> [PROBLEM STATEMENT] Return every line of the data exactly as it appears.

> [GIVEN DATA]

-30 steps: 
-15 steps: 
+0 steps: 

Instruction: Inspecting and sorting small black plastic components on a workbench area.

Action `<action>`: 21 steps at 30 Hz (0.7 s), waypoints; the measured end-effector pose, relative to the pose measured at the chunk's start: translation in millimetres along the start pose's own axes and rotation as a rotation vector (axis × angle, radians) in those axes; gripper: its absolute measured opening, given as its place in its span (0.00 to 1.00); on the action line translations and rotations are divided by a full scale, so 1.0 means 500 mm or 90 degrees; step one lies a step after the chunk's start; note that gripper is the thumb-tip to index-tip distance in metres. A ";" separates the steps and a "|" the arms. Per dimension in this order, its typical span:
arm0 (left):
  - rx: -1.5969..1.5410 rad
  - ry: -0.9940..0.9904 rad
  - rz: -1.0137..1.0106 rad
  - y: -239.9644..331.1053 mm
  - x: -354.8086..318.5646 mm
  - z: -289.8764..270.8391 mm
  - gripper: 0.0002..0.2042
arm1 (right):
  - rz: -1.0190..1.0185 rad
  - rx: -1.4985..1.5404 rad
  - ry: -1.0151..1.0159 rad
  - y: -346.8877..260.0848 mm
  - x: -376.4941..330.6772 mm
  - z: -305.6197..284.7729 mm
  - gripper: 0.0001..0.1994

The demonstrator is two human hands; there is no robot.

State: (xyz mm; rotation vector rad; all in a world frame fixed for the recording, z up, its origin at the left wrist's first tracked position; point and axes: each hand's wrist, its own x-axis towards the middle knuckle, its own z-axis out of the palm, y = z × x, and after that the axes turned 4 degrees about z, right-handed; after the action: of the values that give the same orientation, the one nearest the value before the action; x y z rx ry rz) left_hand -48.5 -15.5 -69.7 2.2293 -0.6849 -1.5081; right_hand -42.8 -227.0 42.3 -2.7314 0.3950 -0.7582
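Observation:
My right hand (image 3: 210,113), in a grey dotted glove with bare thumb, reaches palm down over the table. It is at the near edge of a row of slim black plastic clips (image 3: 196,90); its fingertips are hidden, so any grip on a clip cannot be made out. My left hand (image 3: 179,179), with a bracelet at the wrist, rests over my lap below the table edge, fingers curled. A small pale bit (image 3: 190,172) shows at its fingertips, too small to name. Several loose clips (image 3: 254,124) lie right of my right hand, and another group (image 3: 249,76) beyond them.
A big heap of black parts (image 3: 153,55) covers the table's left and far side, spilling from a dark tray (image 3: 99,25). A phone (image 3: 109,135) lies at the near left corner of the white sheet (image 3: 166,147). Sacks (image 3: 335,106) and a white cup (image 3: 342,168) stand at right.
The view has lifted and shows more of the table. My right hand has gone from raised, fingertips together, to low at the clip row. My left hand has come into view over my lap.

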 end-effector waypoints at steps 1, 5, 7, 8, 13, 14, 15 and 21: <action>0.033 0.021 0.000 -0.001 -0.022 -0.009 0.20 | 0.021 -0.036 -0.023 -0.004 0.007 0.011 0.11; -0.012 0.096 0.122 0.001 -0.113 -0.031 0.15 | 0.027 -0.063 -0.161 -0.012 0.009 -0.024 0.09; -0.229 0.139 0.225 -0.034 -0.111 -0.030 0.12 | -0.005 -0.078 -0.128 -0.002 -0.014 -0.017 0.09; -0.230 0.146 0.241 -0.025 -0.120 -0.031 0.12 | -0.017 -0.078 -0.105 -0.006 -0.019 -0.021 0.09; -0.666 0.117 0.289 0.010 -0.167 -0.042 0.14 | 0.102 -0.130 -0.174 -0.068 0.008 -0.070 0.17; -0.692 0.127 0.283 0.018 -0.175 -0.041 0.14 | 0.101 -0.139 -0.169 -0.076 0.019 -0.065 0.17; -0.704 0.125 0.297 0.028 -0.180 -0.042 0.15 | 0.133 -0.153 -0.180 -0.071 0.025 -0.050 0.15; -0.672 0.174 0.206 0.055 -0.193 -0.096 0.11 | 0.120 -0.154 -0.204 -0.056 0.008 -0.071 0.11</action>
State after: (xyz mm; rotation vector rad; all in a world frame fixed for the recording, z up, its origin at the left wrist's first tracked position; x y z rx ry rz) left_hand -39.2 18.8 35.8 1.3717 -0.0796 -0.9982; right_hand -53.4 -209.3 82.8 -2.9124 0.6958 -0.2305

> [RESULT OF THIS TASK]
-30 steps: 
-15 steps: 
+0 steps: 

Instruction: Inspecting and sorting small black plastic components on a workbench area.

Action `<action>`: 21 steps at 30 Hz (0.7 s), waypoints; the measured end-effector pose, relative to the pose measured at the chunk's start: translation in millimetres along the start pose's own axes and rotation as a rotation vector (axis × angle, radians) in those axes; gripper: its absolute measured opening, given as its place in its span (0.00 to 1.00); on the action line translations and rotations are divided by a full scale, so 1.0 means 500 mm or 90 degrees; step one lies a step after the chunk's start; note that gripper is the thumb-tip to index-tip distance in metres. A ";" separates the steps and a "|" the arms. Per dimension in this order, its typical span:
arm0 (left):
  - rx: -1.5969..1.5410 rad
  - ry: -0.9940..0.9904 rad
  - rz: -1.0137..1.0106 rad
  - y: -239.9644..331.1053 mm
  - x: -354.8086..318.5646 mm
  - z: -289.8764..270.8391 mm
  - gripper: 0.0002..0.2042
arm1 (right):
  - rz: -1.0190..1.0185 rad
  - rx: -1.4985..1.5404 rad
  - ry: -1.0151..1.0159 rad
  - y: -346.8877..260.0848 mm
  - x: -376.4941..330.6772 mm
  - z: -305.6197..284.7729 mm
  - gripper: 0.0001..0.1994

The demonstrator is two human hands; there is no robot.

State: (xyz mm; rotation vector rad; all in a world frame fixed for the recording, z up, its origin at the left wrist's first tracked position; point and axes: each hand's wrist, its own x-axis towards the middle knuckle, its own z-axis out of the palm, y = z × x, and after that the axes turned 4 degrees about z, right-handed; after the action: of the values that give the same orientation, the one nearest the value before the action; x y z rx ry rz) left_hand -48.5 -15.5 -69.7 2.2293 -0.6849 -1.5081; right_hand -42.8 -227.0 42.3 -2.7314 0.3950 -0.7582
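Observation:
My right hand (image 3: 210,113), in a grey dotted glove with bare thumb, reaches palm down over the table. It is at the near edge of a row of slim black plastic clips (image 3: 196,90); its fingertips are hidden, so any grip on a clip cannot be made out. My left hand (image 3: 179,179), with a bracelet at the wrist, rests over my lap below the table edge, fingers curled. A small pale bit (image 3: 190,172) shows at its fingertips, too small to name. Several loose clips (image 3: 254,124) lie right of my right hand, and another group (image 3: 249,76) beyond them.
A big heap of black parts (image 3: 153,55) covers the table's left and far side, spilling from a dark tray (image 3: 99,25). A phone (image 3: 109,135) lies at the near left corner of the white sheet (image 3: 166,147). Sacks (image 3: 335,106) and a white cup (image 3: 342,168) stand at right.
The view has lifted and shows more of the table. My right hand has gone from raised, fingertips together, to low at the clip row. My left hand has come into view over my lap.
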
 end-effector waypoints at steps 1, 5, 7, 8, 13, 14, 15 and 21: <action>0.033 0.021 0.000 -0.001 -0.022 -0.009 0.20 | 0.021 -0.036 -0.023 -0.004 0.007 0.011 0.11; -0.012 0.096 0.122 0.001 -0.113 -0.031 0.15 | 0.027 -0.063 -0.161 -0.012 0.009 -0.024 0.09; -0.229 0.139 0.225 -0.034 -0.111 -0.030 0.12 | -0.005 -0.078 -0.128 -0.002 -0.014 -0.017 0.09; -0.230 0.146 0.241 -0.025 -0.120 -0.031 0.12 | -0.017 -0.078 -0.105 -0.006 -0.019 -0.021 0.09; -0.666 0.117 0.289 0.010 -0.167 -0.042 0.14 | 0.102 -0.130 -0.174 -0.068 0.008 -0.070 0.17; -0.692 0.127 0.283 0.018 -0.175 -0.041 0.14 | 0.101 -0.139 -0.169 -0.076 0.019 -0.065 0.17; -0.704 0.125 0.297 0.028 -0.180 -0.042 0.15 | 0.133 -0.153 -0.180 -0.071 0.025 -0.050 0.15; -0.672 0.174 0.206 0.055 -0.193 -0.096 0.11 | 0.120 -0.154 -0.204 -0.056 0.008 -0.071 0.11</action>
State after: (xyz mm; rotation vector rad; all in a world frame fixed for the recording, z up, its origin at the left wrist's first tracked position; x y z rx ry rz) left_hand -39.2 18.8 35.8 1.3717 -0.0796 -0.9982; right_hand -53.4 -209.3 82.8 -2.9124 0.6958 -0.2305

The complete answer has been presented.